## [Task]
After locating the line containing "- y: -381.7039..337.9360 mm" in the entries below, please write out that line and the rest through the end exactly. Omit pictures.

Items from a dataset
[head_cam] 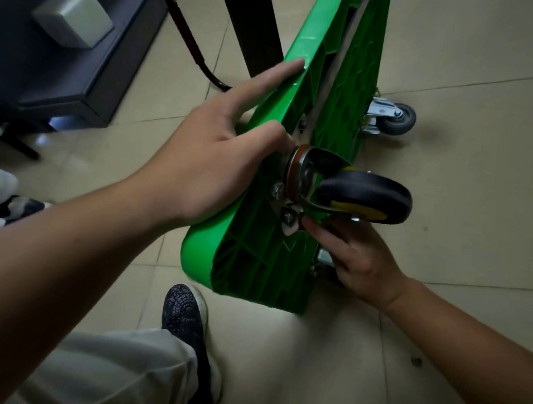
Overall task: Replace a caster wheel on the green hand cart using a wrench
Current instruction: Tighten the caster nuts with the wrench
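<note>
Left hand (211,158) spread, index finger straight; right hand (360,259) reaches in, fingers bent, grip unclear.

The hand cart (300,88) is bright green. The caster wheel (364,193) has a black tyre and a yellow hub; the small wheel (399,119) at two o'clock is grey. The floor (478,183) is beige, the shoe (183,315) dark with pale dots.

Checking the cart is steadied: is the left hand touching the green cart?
Touching. The head view shows the left hand lying on the cart along its upper edge, forefinger stretched out.
</note>
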Demonstrator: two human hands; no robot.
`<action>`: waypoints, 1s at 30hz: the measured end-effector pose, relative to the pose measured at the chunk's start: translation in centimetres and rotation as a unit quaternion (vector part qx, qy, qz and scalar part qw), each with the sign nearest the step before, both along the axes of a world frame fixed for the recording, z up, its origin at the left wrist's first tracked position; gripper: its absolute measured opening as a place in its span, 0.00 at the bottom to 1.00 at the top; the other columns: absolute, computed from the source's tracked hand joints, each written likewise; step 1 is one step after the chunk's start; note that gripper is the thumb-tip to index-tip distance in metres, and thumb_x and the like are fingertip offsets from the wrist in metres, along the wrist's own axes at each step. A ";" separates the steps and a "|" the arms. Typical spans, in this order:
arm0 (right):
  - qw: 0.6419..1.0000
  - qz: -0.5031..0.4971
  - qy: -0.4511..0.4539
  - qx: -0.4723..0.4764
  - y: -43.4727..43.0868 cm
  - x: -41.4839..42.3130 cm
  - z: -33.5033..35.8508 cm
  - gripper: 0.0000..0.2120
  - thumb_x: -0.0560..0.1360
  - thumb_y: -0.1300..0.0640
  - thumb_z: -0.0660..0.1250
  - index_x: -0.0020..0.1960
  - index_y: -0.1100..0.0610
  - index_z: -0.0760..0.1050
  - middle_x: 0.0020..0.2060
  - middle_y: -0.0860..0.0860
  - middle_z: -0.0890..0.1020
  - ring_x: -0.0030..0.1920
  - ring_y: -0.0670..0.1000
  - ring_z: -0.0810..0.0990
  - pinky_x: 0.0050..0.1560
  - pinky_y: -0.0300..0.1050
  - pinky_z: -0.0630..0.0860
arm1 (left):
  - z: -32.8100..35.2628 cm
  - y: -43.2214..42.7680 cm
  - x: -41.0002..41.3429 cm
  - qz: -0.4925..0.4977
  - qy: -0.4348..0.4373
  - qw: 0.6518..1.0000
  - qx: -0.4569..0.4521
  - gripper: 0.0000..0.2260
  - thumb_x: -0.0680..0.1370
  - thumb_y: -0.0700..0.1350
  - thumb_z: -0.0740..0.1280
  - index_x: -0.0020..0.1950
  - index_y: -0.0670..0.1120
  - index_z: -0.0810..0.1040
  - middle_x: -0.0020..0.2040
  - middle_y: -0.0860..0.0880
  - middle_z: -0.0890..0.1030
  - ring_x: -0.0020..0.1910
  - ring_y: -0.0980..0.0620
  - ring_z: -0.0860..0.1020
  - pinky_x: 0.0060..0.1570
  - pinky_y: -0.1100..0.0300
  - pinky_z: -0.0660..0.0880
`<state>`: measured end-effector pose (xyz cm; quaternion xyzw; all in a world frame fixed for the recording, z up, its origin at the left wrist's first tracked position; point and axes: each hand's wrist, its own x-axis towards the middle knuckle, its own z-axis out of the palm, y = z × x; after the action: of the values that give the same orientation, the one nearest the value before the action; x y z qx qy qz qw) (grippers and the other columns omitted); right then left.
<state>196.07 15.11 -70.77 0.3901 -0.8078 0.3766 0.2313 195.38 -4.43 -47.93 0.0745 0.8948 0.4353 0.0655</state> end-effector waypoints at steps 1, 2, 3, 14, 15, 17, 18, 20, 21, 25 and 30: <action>1.000 0.012 -0.007 0.003 -0.1 -0.5 -0.3 0.30 0.78 0.72 0.59 0.77 0.56 0.64 0.62 0.61 0.77 0.61 0.64 0.77 0.64 0.50 0.72 | 0.0 -0.1 0.0 0.000 0.006 1.000 -0.004 0.29 0.78 0.47 0.66 0.75 0.71 0.68 0.53 0.53 0.85 0.44 0.50 0.86 0.38 0.62 0.82; 1.000 0.017 -0.015 0.003 -0.3 -0.7 -0.6 0.30 0.76 0.73 0.60 0.76 0.56 0.64 0.66 0.60 0.75 0.65 0.63 0.75 0.67 0.50 0.71 | -0.1 -0.1 -0.1 0.001 0.012 1.000 -0.008 0.28 0.79 0.46 0.66 0.75 0.71 0.68 0.53 0.54 0.85 0.44 0.51 0.86 0.37 0.65 0.81; 1.000 0.019 -0.024 0.000 -0.4 -0.7 -1.0 0.32 0.75 0.74 0.60 0.76 0.56 0.64 0.68 0.58 0.72 0.67 0.62 0.73 0.69 0.50 0.70 | -0.1 -0.2 -0.1 0.002 0.018 1.000 -0.014 0.28 0.79 0.46 0.66 0.75 0.71 0.68 0.52 0.56 0.85 0.43 0.51 0.86 0.36 0.67 0.79; 0.903 0.019 -0.396 -0.164 -4.0 9.3 4.4 0.34 0.84 0.63 0.58 0.79 0.33 0.52 0.44 0.45 0.82 0.41 0.52 0.80 0.47 0.44 0.79 | 0.4 0.2 0.4 0.016 0.031 0.998 -0.052 0.27 0.81 0.48 0.66 0.73 0.75 0.67 0.50 0.61 0.85 0.43 0.51 0.85 0.42 0.55 0.83; 0.867 0.034 -0.450 -0.214 -4.6 10.5 5.9 0.34 0.84 0.63 0.57 0.77 0.29 0.53 0.38 0.42 0.80 0.36 0.52 0.77 0.40 0.45 0.77 | 0.5 0.3 0.5 0.016 0.030 0.998 -0.059 0.27 0.80 0.49 0.65 0.72 0.76 0.67 0.49 0.63 0.85 0.42 0.53 0.85 0.43 0.53 0.83; 0.784 0.069 -0.533 -0.311 -5.4 12.1 8.7 0.33 0.85 0.63 0.57 0.75 0.26 0.56 0.31 0.48 0.76 0.30 0.52 0.75 0.33 0.45 0.74 | 0.7 0.6 0.7 0.012 0.027 0.997 -0.076 0.27 0.79 0.52 0.64 0.72 0.78 0.64 0.52 0.63 0.84 0.42 0.55 0.85 0.47 0.48 0.84; 0.758 0.088 -0.549 -0.340 -5.6 12.5 9.9 0.32 0.85 0.62 0.57 0.74 0.27 0.58 0.30 0.51 0.74 0.29 0.52 0.76 0.31 0.45 0.74 | 0.7 0.6 0.7 0.010 0.025 0.996 -0.080 0.27 0.78 0.53 0.64 0.72 0.78 0.64 0.55 0.61 0.83 0.43 0.55 0.85 0.49 0.46 0.84; 0.725 0.111 -0.559 -0.386 -5.6 12.8 11.4 0.29 0.85 0.61 0.58 0.72 0.27 0.62 0.30 0.53 0.71 0.27 0.52 0.75 0.29 0.44 0.71 | 0.9 0.7 0.8 0.007 0.019 0.997 -0.071 0.28 0.78 0.52 0.64 0.73 0.77 0.64 0.59 0.59 0.82 0.45 0.55 0.85 0.52 0.46 0.83; 0.722 0.098 -0.559 -0.396 -5.6 12.8 11.8 0.28 0.85 0.61 0.58 0.71 0.28 0.63 0.30 0.52 0.70 0.27 0.51 0.73 0.29 0.43 0.69 | 1.0 0.9 0.8 0.006 0.015 0.998 -0.065 0.28 0.78 0.52 0.64 0.73 0.77 0.65 0.61 0.57 0.82 0.46 0.54 0.85 0.53 0.46 0.83; 0.799 0.054 -0.495 -0.337 -4.9 14.3 9.7 0.28 0.86 0.61 0.53 0.77 0.33 0.59 0.33 0.47 0.69 0.33 0.48 0.69 0.37 0.41 0.70 | 1.0 0.9 0.6 0.004 0.010 0.998 -0.068 0.28 0.78 0.52 0.65 0.73 0.77 0.65 0.61 0.56 0.82 0.45 0.53 0.86 0.51 0.47 0.84; 0.964 -0.023 -0.255 -0.065 -1.0 9.8 4.0 0.26 0.85 0.59 0.55 0.81 0.46 0.56 0.56 0.61 0.80 0.54 0.62 0.80 0.55 0.49 0.79 | 0.7 0.4 0.4 0.004 -0.004 0.999 -0.039 0.28 0.77 0.53 0.66 0.73 0.76 0.66 0.56 0.52 0.84 0.43 0.50 0.86 0.43 0.49 0.85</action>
<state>205.90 14.15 -66.78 0.2467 -0.8223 0.5103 0.0509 195.78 -4.02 -47.27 0.0666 0.9112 0.4004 0.0705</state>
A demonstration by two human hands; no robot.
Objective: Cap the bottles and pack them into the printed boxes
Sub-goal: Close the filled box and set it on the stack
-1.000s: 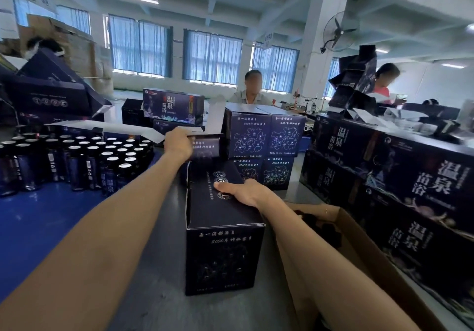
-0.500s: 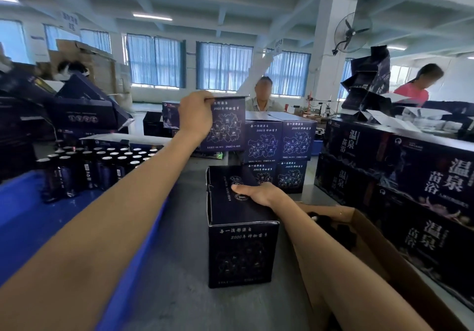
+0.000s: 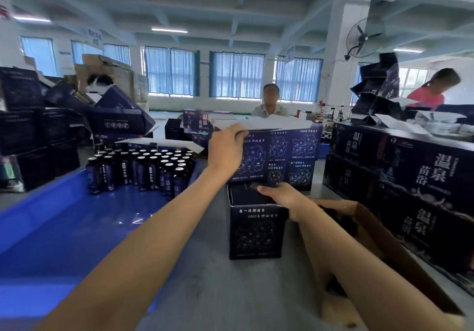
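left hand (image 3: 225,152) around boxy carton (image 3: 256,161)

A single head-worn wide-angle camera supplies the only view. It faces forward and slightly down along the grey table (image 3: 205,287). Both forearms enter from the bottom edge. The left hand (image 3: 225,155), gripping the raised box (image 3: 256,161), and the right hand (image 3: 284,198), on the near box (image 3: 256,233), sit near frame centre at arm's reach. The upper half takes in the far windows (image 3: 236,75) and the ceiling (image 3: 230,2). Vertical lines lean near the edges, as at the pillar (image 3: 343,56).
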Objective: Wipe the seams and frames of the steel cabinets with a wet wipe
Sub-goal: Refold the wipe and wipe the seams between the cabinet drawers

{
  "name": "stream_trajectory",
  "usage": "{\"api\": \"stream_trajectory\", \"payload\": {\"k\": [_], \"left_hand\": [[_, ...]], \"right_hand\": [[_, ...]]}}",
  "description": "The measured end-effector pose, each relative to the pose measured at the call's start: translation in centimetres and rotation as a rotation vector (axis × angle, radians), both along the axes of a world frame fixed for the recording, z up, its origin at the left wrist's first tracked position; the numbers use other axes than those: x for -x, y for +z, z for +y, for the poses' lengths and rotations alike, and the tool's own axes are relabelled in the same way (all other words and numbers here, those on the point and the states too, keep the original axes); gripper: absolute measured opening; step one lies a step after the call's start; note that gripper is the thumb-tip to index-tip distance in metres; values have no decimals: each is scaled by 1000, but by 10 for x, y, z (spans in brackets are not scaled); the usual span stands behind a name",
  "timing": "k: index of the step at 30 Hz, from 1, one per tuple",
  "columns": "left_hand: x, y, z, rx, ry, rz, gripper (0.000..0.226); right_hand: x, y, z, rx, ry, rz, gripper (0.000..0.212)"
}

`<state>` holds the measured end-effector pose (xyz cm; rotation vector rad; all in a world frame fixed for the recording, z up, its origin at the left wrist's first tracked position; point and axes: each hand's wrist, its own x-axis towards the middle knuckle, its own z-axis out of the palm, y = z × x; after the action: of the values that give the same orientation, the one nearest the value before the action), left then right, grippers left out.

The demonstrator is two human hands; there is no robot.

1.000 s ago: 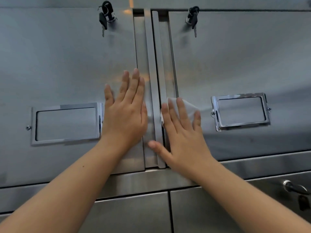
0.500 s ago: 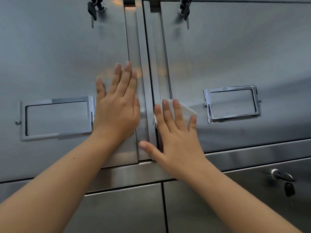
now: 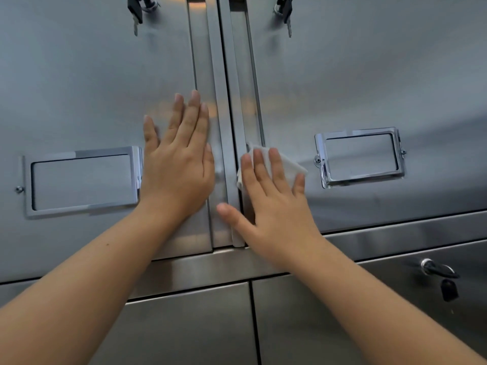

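With the top edge slicing through both key bunches, only the lower part of the left keys (image 3: pixel 137 11) at 11 o'clock and the right keys (image 3: pixel 286 14) at 1 o'clock visible. Half hidden under the fingers, wet wipe (image 3: pixel 286 165) pressed to the right cabinet door (image 3: pixel 369 75), just right of the centre seam (image 3: pixel 227 101); white corner poking out toward 3 o'clock, rest covered, fold hard to judge. Right hand (image 3: pixel 274 206) flat, grip spread wide over the wipe, thumb reaching to 9 o'clock across the seam. Left hand (image 3: pixel 179 164) flat on the left cabinet door (image 3: pixel 79 75), fingers together pointing to 12, grip open, holding nothing. Left label frame (image 3: pixel 79 181) partly covered at its right end by that hand. Right label frame (image 3: pixel 359 156) fully clear. Down at 4 o'clock, lower lock (image 3: pixel 437 270) with a dark fob, blurry.
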<state>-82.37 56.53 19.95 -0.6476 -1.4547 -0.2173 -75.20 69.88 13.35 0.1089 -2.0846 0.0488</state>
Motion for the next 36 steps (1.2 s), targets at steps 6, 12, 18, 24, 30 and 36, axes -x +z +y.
{"api": "stream_trajectory", "payload": {"k": [6, 12, 18, 24, 30, 36], "left_hand": [[0, 0, -1, -4, -8, 17, 58], [0, 0, 0, -13, -10, 6, 57], [0, -2, 0, -14, 1, 6, 58], [1, -1, 1, -16, -2, 12, 57], [0, -1, 0, -16, 18, 35, 56], [-2, 0, -1, -2, 9, 45, 55]], "right_hand": [[7, -47, 3, -64, -8, 83, 91], [5, -65, 15, -95, 27, 89, 84], [0, 22, 31, -68, -48, 44, 88], [5, -20, 38, -178, -35, 105, 87], [8, 54, 32, -129, -59, 102, 92], [9, 79, 28, -122, -50, 103, 80]]}}
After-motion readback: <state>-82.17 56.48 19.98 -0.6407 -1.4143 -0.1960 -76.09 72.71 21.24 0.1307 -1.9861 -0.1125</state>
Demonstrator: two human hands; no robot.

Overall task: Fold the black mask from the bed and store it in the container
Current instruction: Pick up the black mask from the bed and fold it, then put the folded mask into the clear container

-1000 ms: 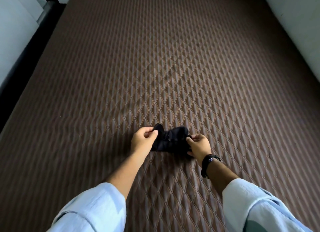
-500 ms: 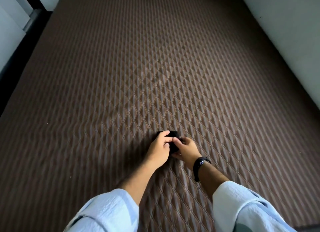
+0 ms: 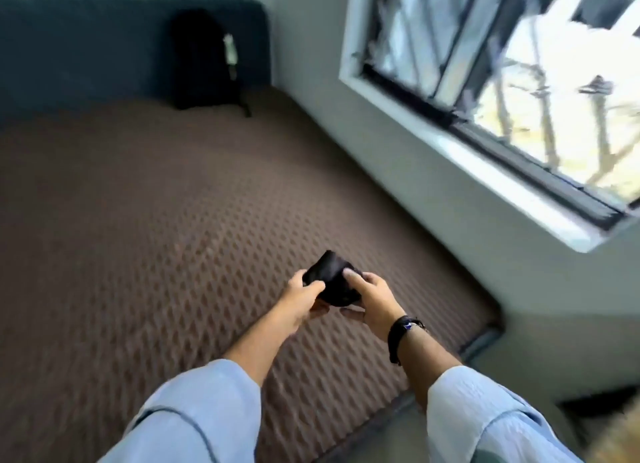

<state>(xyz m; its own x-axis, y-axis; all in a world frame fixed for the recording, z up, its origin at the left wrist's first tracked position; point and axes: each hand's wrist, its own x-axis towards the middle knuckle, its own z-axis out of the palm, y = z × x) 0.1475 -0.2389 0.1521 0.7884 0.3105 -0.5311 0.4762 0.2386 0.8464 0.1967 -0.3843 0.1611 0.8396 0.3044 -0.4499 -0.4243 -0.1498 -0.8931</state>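
Observation:
The black mask (image 3: 333, 279) is folded into a small bundle and held up above the brown quilted bed (image 3: 156, 220). My left hand (image 3: 302, 300) grips its left side with thumb on top. My right hand (image 3: 372, 298), with a dark band on the wrist, grips its right side, fingers over the top. Both hands touch the mask and sit close together. No container is in view.
A black backpack (image 3: 204, 59) leans against the dark headboard (image 3: 86, 47) at the far end of the bed. A grey wall (image 3: 398, 157) and a window (image 3: 502, 81) run along the right. The bed's near right corner (image 3: 485, 327) drops to the floor.
The mask has been folded smaller and lifted off the bed in both hands. The view has swung up and to the right, bringing the headboard, backpack and window into sight.

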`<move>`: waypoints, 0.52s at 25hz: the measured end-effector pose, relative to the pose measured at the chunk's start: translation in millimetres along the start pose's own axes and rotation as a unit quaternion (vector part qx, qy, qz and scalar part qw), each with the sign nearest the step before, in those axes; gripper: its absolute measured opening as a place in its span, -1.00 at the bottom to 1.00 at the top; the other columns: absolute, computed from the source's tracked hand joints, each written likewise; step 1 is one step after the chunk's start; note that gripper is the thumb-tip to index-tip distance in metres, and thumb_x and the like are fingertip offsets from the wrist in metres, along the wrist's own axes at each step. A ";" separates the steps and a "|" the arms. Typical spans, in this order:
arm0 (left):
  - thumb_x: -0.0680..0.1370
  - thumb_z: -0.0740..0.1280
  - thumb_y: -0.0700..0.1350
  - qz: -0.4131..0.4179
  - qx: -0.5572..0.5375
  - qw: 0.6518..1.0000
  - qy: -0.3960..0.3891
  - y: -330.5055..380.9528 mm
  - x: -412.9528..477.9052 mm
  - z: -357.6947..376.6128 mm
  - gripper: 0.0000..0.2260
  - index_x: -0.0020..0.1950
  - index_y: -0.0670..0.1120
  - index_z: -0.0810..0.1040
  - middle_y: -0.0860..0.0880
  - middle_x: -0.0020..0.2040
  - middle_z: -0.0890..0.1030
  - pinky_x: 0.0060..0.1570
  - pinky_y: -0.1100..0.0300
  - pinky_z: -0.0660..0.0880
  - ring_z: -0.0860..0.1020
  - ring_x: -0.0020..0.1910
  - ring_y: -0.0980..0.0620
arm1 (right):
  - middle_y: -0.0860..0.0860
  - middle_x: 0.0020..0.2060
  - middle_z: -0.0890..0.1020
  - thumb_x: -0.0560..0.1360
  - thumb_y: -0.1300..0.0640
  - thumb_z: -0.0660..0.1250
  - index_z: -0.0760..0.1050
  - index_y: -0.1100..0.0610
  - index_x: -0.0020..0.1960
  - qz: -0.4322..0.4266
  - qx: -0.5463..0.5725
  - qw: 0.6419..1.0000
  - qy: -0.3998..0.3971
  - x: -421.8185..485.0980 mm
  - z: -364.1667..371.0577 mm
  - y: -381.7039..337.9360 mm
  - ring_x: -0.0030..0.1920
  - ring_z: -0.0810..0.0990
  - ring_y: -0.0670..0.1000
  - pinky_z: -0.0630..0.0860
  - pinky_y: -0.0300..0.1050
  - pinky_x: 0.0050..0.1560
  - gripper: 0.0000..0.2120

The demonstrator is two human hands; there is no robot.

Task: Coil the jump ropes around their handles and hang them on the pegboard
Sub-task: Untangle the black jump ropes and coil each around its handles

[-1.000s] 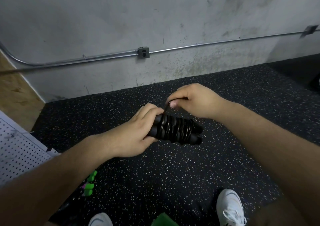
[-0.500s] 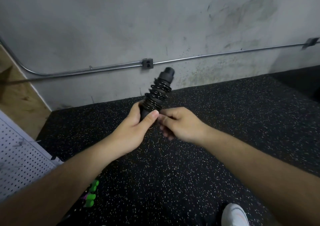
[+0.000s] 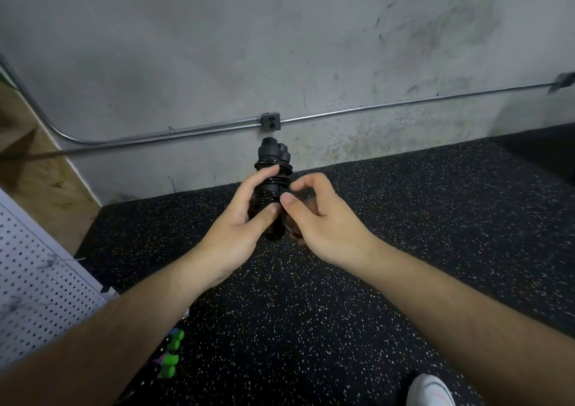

## [Solution below]
  - y: -381.7039..337.9360 mm
  - ring_x: -0.0030..0.1920
  - ring_z: -0.0810..0.0990
  - ring_y: -0.0670..0.1000
  - pinky_z: -0.0630..0.0860
  - pinky_y: -0.0300..0.1050
  - pinky_x: 0.0050..0.1560
  - gripper: 0.0000..0.2120

The demonstrator is two human hands; there is no robot.

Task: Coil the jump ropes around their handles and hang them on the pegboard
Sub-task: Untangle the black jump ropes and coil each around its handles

[-1.000s] 
[-0.500s] 
[+0.000s] 

This output is complete as it stands.